As shown in Fig. 5, three12,21,33 of the six meta-analysed studies reported very high sensitivities and specificities, whereas the other three11,22,32 were more modest. These three studies11,22,32 applied the IA to a reasonably sized separate test dataset containing more than one diagnostic entity. By contrast, the other three studies12,21,33 contained less varied datasets containing only melanoma specimens, which may explain the more accurate results.

Across the 16 studies included in this review10,11,12,21,22,23,24,25,26,27,28,29,30,31,32,33, there was no clear association between the type of index test or reference standard and the reported performance. Surprisingly, an increase in the number of data sources did not appear to temper performance; two studies10,12 contained data from three sources but reported highly accurate results.

Given the exploratory nature of this work, there is currently no consensus regarding whether a more sensitive or specific test is preferable. A more sensitive test would result in fewer false negatives, which in the context of melanoma detection is likely to be of greater utility as missing a melanoma would not be acceptable, particularly as these tests are likely to be used as a screening or triage tool prior to pathologist assessment.

The studies that could not be included in the meta-analysis due to the lack of raw data or data appropriate for back calculation, reported alternative performance metrics including accuracy25,26,30,31, dice co-efficient26, area under the curve (AUC)10,24,30, F-score24,29,31, precision24, recall24, percentage correctly classified23, positive prediction rate28, under-segmentation rate28. The unit of analysis was also variable for the same reasons and included classifications at a pixel-level25,26, cell-level24,27,28, patch-level12,22,31,32 and slide-level10,11,30,32. This variety in reported unit of analysis and performance metrics presents challenges for interpretation and data amalgamation, but it is expected given the wide range of model tasks included in this review. It is essential that the unit of analysis is appropriate for the task to prevent inaccurate performance estimation, as detailed in a seminal paper on the subject34. However, regardless of the unit of analysis or performance metrics presented, we urge authors to report their raw data in a confusion matrix (containing the TP, FP, TN, FN counts) for classification-based tasks as per existing guidelines35.

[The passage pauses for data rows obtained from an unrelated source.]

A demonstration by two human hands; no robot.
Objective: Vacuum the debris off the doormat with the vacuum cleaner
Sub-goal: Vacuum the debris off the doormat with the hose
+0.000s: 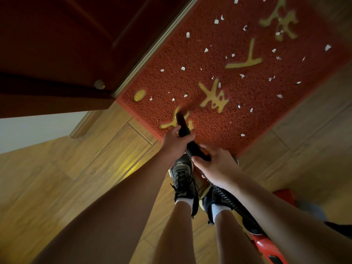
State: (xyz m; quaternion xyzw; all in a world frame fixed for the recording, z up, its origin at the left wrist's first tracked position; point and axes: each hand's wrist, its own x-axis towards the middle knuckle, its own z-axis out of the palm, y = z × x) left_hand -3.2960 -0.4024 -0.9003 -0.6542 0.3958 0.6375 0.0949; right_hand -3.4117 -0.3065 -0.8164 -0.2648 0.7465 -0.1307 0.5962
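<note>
Nozzle was gripped by left hand, nearer the tip; hose end was clasped by right hand behind. Long axis was aimed onto doormat. Scraps were spread ahead and rightward.

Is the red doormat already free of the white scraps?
No, many small white scraps lie scattered over the red looped-pile doormat, beyond the black vacuum nozzle.
</note>
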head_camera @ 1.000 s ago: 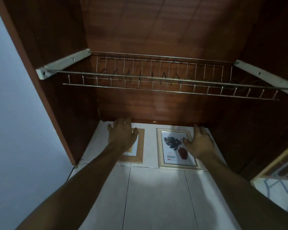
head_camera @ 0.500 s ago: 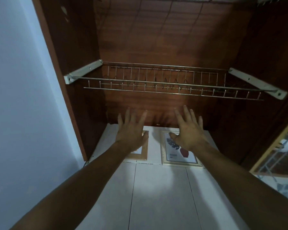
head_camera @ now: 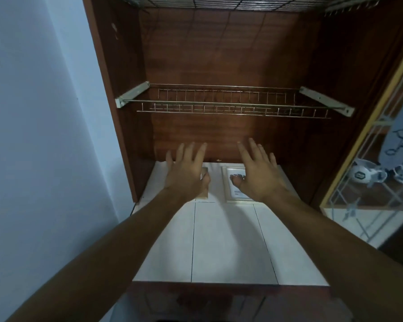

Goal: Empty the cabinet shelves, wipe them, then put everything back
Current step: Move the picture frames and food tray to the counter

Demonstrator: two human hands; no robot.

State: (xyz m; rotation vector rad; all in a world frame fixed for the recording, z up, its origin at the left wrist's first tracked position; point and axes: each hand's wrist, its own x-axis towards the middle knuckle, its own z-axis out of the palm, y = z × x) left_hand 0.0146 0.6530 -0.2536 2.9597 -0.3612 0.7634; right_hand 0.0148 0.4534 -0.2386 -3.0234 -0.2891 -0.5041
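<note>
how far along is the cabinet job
Done: the wire rack is bare. In hand: nothing; left hand and right hand spread open over a wooden frame and a pale frame on the tiled base. Left: no cloth shows, so wiping and restocking look pending.

Our left hand (head_camera: 186,176) and right hand (head_camera: 261,176) gripped the picture frames (head_camera: 232,184) a second ago. Now their fingers (head_camera: 192,152) are spread straight. Our view has pulled back, exposing the desk (head_camera: 226,247) front edge and the upper wire rack (head_camera: 242,2).
</note>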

The clinical utility of the studies presenting results at the slide-level was clear; to assist with specimen triage10,11,22,23,30,31,33. However, many studies which detected melanoma at a cell, pixel or patch-level did not address the clinical utility of their models21,25,26,27,28,29, when these models are suited to prognostic biomarker generation. This may be due to difficulties acquiring the necessary data, but we would recommend that future studies detecting melanoma at a cell, pixel or patch-level, focus on how these models could be applied to predict patient outcome.

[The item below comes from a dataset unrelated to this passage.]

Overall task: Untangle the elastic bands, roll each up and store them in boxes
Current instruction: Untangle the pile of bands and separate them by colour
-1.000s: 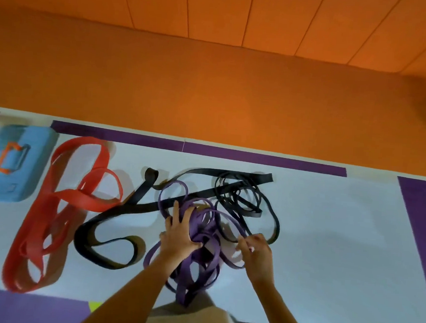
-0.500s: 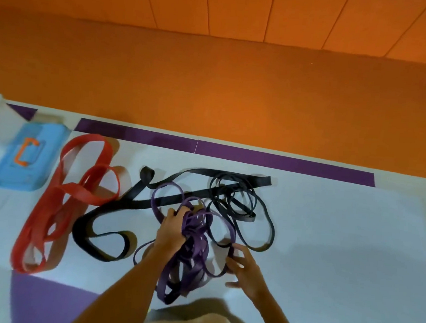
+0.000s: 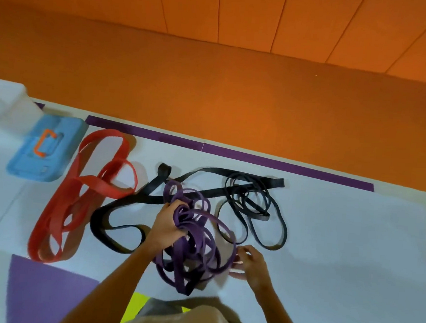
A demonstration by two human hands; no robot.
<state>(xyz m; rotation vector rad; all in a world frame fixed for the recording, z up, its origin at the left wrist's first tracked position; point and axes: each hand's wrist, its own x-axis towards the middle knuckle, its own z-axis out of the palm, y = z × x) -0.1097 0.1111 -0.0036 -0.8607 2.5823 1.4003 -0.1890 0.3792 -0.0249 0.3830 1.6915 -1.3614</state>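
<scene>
Fingers of left hand (image 3: 168, 224) curl round purple bands (image 3: 184, 219), tips buried among flat rubbery loops; tangle hangs over white mat (image 3: 353, 248), right of wide black band (image 3: 98, 226). Right hand (image 3: 252, 264) fingers bend at outermost loop, pinch lost in blur; 0.5 s ago they lay spread flat.
</scene>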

Our review had limitations. While 16 studies were included in the review, data extraction was only possible for six of the studies owing to deficient reporting11,12,21,22,32,33. There was concern for risk of bias and applicability in all included studies, although reporting standards and methodological rigor did appear to improve with time. This variation in methodological rigor and reporting standards is likely due to a lack of reporting guidelines, although these are currently under development14. Additionally, our risk of bias and applicability assessments may be suboptimal since the QUADAS-AI tool was still in development at the time of completion of this work. Future reviewers should deploy this AI-specific tool.

Conclusion

Based on limited and heterogenous data, IA offers high accuracy when applied to melanoma histological images. The focus of work to date has been on developing the technology in this field, which has accelerated over the past decade. Going forwards, future work should address the clinical application of such models and evaluate their use as a screening/ triage tool or for prognostic/ predictive biomarker generation. The quality of existing studies is variable but is improving with time—it is important that authors report their data according to AI-specific guidelines14 once they are published.